3. If following up on a recommendation, for which a purchase of stock is my responsibility alone, know well from where that recommendation comes. For example, if a John Stichnoth or a StockHawk or a Mike Buckley, to name a few, make a recommendation, I'm going to look hard at what they have to say because I feel I 'know' these guys over the last 12 months more than someone who is relatively new. Even if the latter is very competent and very sincere.
No dispersions meant on any new people here. But when I ask myself what I would do differently, one would be to take a second and third look when getting information from a lesser known source. It still gets back to DD, and I didn't do enough. Bottom line; everything I made in EXDS in the last 10 months, was wiped out by INTF.

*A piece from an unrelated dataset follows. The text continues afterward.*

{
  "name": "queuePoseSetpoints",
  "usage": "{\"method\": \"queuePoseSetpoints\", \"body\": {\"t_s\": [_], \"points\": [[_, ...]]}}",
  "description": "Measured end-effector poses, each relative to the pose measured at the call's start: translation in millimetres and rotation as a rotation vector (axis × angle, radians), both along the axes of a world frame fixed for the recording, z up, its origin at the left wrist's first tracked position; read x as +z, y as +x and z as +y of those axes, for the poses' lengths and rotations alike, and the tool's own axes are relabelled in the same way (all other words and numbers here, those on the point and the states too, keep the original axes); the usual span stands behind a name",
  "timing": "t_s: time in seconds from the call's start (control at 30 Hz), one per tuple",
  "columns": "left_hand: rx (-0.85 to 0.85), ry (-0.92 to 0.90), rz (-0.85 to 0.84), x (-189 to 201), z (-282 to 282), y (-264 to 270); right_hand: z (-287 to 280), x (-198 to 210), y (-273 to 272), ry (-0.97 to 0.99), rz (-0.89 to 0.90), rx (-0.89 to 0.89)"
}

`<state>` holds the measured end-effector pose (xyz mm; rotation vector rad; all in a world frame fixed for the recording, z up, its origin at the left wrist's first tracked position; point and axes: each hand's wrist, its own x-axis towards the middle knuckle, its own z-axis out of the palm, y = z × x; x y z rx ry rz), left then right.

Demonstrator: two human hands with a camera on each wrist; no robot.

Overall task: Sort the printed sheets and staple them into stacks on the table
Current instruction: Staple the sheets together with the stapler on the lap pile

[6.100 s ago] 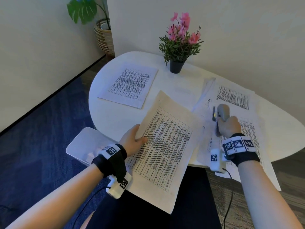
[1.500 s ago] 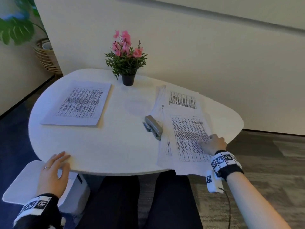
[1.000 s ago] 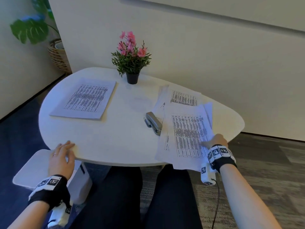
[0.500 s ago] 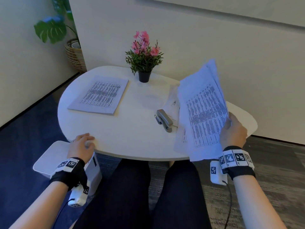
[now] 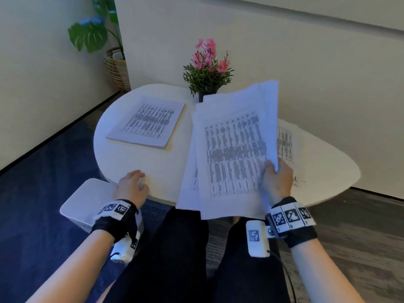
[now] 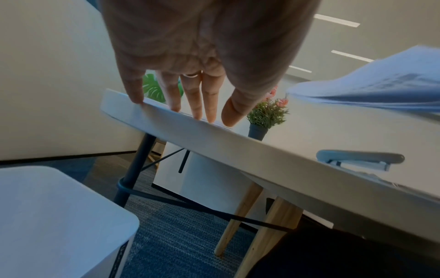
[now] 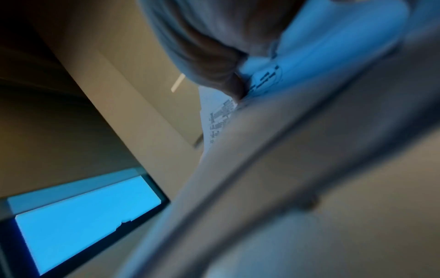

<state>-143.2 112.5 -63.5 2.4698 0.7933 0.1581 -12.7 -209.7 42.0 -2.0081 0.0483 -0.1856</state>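
My right hand (image 5: 276, 178) grips a loose bundle of printed sheets (image 5: 234, 149) by its right edge and holds it raised above the white table (image 5: 135, 158), thumb on the top page. The same bundle (image 6: 381, 86) shows in the left wrist view, blurred. A neat stack of printed sheets (image 5: 148, 122) lies flat at the table's far left. More sheets (image 5: 286, 143) lie on the table behind the raised bundle. The grey stapler (image 6: 359, 159) lies on the table and is hidden in the head view. My left hand (image 5: 133, 184) rests on the table's near edge with straight fingers (image 6: 195, 101).
A potted plant with pink flowers (image 5: 207, 71) stands at the table's far side by the wall. A white box-shaped unit (image 5: 87, 202) sits on the floor below my left hand. A large leafy plant in a woven basket (image 5: 113, 66) stands in the corner.
My right hand has picked the loose bundle up off the table and swung it left over the middle, covering the stapler. My left hand stays on the table edge.
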Motion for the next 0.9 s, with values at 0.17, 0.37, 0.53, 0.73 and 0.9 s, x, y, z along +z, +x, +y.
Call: {"method": "queuePoseSetpoints", "body": {"t_s": [0.17, 0.37, 0.53, 0.73, 0.9], "points": [[-0.028, -0.029, -0.017, 1.4, -5.8, 3.1, 27.5, -39.4, -7.5, -0.119, 0.256, 0.207], [-0.21, -0.005, -0.073, 4.1, -29.5, 3.7, 24.2, -35.4, -2.5, -0.543, 0.362, 0.389], [-0.308, 0.077, 0.077, 3.3, -41.6, 14.7, 13.3, -8.5, 25.1, -0.762, 0.194, 0.382], [-0.343, 0.034, 0.195, 6.4, -44.7, 17.8, 36.6, -5.2, 66.8, -0.762, 0.269, 0.357], [-0.274, 0.128, 0.203, 13.5, -47.4, 23.4, 65.2, -23.4, 78.6, -0.79, 0.391, 0.417]]}}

4. Jill and others have repeated that you have to know when to fold 'em. I learned I'm pretty lousy at figuring out when to sell.

I wanted to share this with my favorite thread, so others might not repeat my mistakes described herein.

Best to the Thread,
stan



To: rudyprins who wrote (23598)4/26/2000 2:45:00 PM
From: Bruce Brown  Read Replies (1) | Respond to of 54805
 
Welcome Rudy.

I know Rudy from the Fool.

I have carefully read and studied the FMs but the technology itself is still daunting to me.

Whether one is 16, 38, 60 or 80 - technology is indeed daunting. Hence, the group effort helps to make that task somewhat less daunting. Hopefully your transition into this partial retirement stage of your life and your transition into taking control of your own financial planning will indeed be memorable occasions that are filled with both joy and satisfaction. You've lurked long enough....

Although, like many others, I have taken some big hits recently, I feel very comfortable with the future potential of my port.

That's an important statement, both from an investment point of view and from a living life point of view.